I hate to have to do my schoolteacher 'I’m not angry, I’m just disappointed' bit here, but it’s DeMarco himself who provides me ample room in which to do so; he’s that kid in class who treats just about everything like a massive joke, and yet walks out of the room with straight As by the year’s end. In that respect, it must be galling for his contemporaries to witness the apparently consummate ease with which he fires off collections like Another One - on this evidence, it’s clear that lurking just behind the dickhead japery is authentic songwriting skill, no shortage of ramshackle charm and - above all - a hell of a lot of heart.
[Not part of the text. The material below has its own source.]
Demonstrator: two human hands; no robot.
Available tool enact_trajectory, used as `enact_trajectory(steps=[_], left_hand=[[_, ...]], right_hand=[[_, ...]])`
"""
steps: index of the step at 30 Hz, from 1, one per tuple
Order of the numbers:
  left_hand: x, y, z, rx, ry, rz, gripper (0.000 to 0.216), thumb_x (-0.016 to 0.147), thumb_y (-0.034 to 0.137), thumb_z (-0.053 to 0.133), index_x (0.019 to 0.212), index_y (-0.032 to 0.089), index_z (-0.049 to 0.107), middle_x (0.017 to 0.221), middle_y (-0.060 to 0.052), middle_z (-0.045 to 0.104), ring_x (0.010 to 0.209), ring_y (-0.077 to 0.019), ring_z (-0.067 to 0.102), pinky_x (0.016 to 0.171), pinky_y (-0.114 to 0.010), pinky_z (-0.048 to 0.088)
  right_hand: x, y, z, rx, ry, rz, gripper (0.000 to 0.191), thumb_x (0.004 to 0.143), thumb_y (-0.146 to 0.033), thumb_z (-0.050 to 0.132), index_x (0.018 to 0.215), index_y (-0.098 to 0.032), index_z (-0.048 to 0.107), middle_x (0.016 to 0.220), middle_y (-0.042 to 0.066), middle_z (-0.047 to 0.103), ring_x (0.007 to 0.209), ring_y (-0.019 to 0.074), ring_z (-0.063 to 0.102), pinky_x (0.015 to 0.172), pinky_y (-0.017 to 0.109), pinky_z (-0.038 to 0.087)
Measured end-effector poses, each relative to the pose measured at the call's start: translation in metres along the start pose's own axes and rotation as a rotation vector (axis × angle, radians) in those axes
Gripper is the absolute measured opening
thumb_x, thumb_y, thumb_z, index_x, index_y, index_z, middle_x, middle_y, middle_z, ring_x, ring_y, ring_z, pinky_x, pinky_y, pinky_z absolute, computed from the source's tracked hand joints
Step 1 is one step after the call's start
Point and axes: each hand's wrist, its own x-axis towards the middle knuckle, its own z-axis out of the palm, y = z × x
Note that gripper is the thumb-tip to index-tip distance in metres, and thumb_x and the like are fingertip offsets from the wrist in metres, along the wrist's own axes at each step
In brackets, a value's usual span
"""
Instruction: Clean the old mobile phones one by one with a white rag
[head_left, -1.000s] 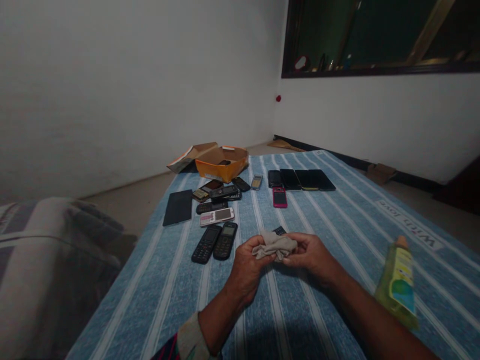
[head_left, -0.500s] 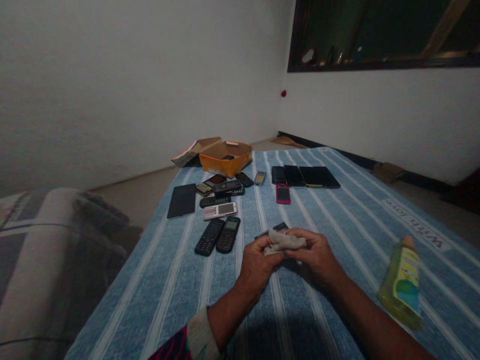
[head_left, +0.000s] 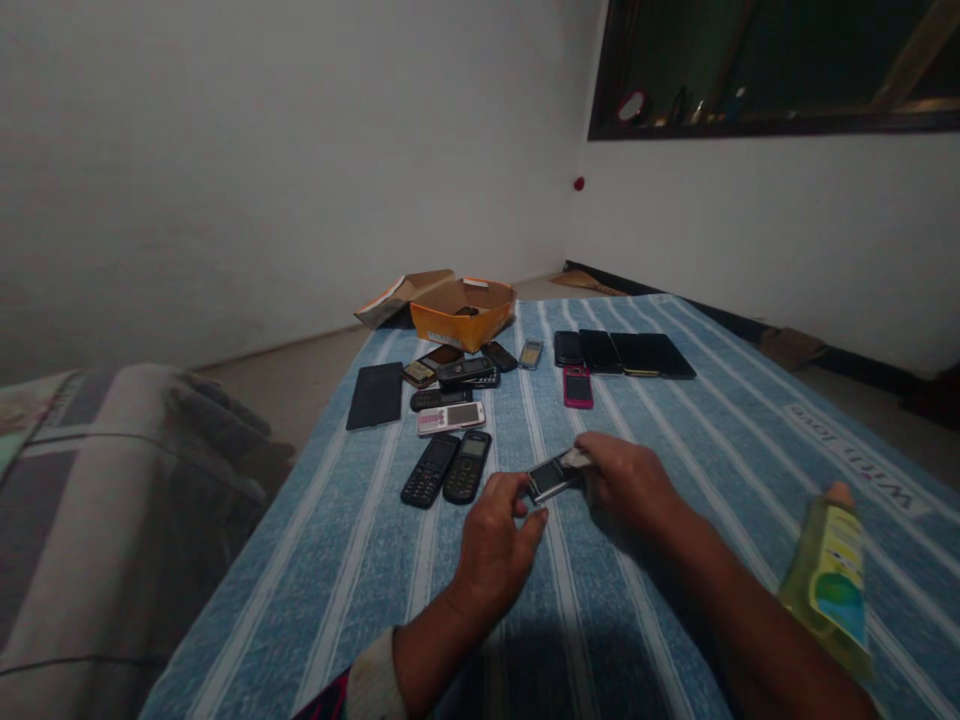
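Note:
A small mobile phone (head_left: 551,478) with a dark screen and silver edge is between my hands, tilted slightly. My left hand (head_left: 499,540) grips its left end with curled fingers, while the thumb sits near the lower edge. My right hand (head_left: 634,485) is closed around a crumpled white cloth (head_left: 576,458) that touches the phone's right end. The fingers of that hand partly cover the cloth and this end of the phone. Left of my hands, two black keypad phones (head_left: 431,470) lie side by side on the striped blue cloth (head_left: 360,600).
Beyond them lie a pink-and-white phone (head_left: 451,418), several dark phones (head_left: 465,370) and a black tablet-like slab (head_left: 375,395). An orange box (head_left: 450,330) stands open behind. A magenta phone (head_left: 577,388) lies near black devices (head_left: 630,352). At right is a yellow-green bottle (head_left: 832,580).
My hands have moved apart; both held the crumpled cloth before, and now only the right one does. The phone behind them has come into clearer view. The camera view has shifted slightly.

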Motion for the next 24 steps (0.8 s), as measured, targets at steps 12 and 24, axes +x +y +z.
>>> enact_trajectory(steps=[12, 24], left_hand=[[0.021, -0.003, 0.004, 0.345, -0.164, -0.045, 0.026, 0.076, 0.015, 0.060, 0.102, 0.015, 0.059, 0.091, -0.005, 0.057, 0.081, -0.0206, 0.058, 0.077, -0.033, 0.048], [0.022, -0.007, 0.002, 0.357, -0.204, 0.025, 0.012, 0.076, 0.017, 0.064, 0.086, 0.019, 0.057, 0.087, -0.002, 0.053, 0.083, -0.0201, 0.056, 0.072, -0.031, 0.045]], right_hand=[[-0.008, -0.038, 0.050, -0.287, 0.142, -0.293, 0.012, 0.089, -0.010, 0.055, 0.089, -0.014, 0.066, 0.085, 0.008, 0.060, 0.082, 0.0226, 0.048, 0.069, 0.034, 0.034], [-0.012, -0.017, 0.047, -0.304, 0.207, -0.187, 0.016, 0.090, -0.012, 0.053, 0.098, -0.014, 0.067, 0.094, 0.012, 0.061, 0.091, 0.0255, 0.048, 0.077, 0.037, 0.038]])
Dismiss the title of this mini-LP, like I did, as a casual nod to its swift turnaround since last April’s Salad Days, and be swiftly proven wrong. The title track is DeMarco at this lovelorn best, as he peddles low-key lyrical heartbreak over lackadaisical percussion and a meandering, barely-there synth line. In no way has this release just been thrown together - in a lot of ways, it feels more cohesive than Salad Days actually did. Whether that’s because DeMarco chose to focus on the most basic sonic palette possible - that wonky, off-kilter guitar sound that runs through ‘No Other Heart’, ‘The Way You’d Love Her’ and ‘Without Me’ seems to suggest as such - or purely because he had a little more flexibility over deadlines than was the case with his notoriously touch-and-go last LP is unclear, but it fits the subject matter perfectly. The feel of this release, if nothing else, serves as a reminder that however much of a laugh everything might seem to him, every gig has a hazy morning after during which, on this evidence, homesickness and wistfulness are frequent visitors. Even where things feel just a little bit forgettable - ‘I’ve Been Waiting for Her’ screams B-side - there remains a refreshing distance from the persona that DeMarco has quickly become synonymous with.
The bottom line is this: how often do you hear bands complain of having no time to write on the road? DeMarco’s barely been home over the past 12 months, yet is still managing to turn out gorgeously realised, low-key pop balladry along the lines of Another One’s standout, ‘A Heart Like Hers’; that, in itself, suggests there’s a much more serious artist behind the facade that’s put up on stage and in interviews. This release’s instrumental closer, ‘A House by the Water’, concludes with DeMarco providing his home address and an open invite for coffee; like Taylor Swift’s meticulously calculated care packages to disadvantaged fans, it’s hard to know whether to view that as an impressive - and rare - bit of artist-fan accessibility or simply a bit of a publicity stunt, but what Another One does provide - in abundance - is proof that DeMarco has the songwriting chops to back up his reputation as one of indie rock’s last true characters.